The healing process of corneal epithelium from alkali burn causes severe and permanent visual impairment with tissue inflammation, fibrosis, and scarring [118]. Loss of TRPV1 expression or the blockage of TRPV1 inhibited severe or persistent corneal inflammation and fibrosis/scarring [119]. Expression of transforming growth factor type 1 (TGF1) and other proinflammatory factors, that is, monocyte chemoattractant protein-1 (MCP-1) and IL-6, decreased in the alkali burned cornea of TRPV1-KO mice compared with those of the wild type [120]. MCP-1 and IL-6 are known to aggravate inflammation as chemoattractants of the inflammatory cells [119]. Inactivation of TRPV1 has a possibility for the potential medicine in improving the inflammatory/fibrogenic wound healing [119].

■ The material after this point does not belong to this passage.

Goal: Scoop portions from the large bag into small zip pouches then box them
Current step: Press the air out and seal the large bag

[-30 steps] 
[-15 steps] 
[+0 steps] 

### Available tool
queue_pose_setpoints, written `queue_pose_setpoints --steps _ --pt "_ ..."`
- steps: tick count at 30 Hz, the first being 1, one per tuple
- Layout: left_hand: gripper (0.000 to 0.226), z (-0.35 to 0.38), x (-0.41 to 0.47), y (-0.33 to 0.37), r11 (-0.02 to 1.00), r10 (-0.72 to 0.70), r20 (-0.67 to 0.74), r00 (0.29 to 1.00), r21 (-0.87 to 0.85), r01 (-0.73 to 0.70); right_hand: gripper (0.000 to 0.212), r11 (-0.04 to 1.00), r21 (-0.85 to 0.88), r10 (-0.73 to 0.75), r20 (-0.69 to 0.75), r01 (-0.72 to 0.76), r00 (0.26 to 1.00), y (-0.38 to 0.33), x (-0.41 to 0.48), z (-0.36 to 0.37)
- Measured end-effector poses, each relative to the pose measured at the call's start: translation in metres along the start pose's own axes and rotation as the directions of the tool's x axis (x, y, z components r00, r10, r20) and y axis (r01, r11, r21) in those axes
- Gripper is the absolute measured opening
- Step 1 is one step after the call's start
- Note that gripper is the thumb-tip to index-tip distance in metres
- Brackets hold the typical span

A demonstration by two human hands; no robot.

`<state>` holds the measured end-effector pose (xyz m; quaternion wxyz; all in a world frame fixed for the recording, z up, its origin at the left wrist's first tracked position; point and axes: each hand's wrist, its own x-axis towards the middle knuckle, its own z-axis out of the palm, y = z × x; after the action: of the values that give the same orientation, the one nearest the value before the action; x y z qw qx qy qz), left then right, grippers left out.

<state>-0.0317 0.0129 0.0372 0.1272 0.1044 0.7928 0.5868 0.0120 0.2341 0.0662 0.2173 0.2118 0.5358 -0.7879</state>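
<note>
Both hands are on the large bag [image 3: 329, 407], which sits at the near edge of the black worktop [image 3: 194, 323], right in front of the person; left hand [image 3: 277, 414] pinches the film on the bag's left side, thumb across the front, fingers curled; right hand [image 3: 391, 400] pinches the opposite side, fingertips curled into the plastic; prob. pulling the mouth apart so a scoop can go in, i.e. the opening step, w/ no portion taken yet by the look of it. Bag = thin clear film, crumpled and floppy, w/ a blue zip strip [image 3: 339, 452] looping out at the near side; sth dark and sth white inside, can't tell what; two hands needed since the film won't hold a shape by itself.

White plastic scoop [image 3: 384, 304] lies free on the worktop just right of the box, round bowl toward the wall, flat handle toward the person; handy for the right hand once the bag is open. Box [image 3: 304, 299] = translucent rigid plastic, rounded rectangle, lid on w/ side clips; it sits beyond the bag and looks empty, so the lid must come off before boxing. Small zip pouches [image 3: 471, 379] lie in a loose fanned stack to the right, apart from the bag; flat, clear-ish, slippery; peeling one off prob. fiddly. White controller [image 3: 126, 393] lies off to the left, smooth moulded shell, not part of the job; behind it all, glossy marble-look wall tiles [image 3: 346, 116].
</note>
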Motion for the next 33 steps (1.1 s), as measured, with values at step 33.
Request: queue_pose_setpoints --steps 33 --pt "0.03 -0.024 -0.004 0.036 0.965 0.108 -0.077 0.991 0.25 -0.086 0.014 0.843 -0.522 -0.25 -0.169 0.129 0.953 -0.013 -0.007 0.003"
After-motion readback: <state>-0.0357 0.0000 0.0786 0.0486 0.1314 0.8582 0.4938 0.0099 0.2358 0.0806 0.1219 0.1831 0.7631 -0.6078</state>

3.6. TRP Channels in Dry Eye

TRPM8 channel can be activated by cold temperature less than 25°C and by exposure to cooling compound such as menthol [53, 54]. The channels are represented in the cool-sensitive primary sensory neurons [120] and have specific electrophysiological properties [120, 129]. Madrid et al. [125] demonstrated TRPM8 channel expression in corneal nerve terminals. TRPM8 channel serves as “humidity detectors” sensing the slow temperature decrease due to evaporation of surface tears on eyes [126]. TRPM8-KO mice do not show a response to noxious cold stimulus but do show a reduction of basal tearing [125]. Moreover, the warming of cornea decreases the secretion of tears [126]. These findings indicate a contribution of TRPM8 for basal tearing in cornea.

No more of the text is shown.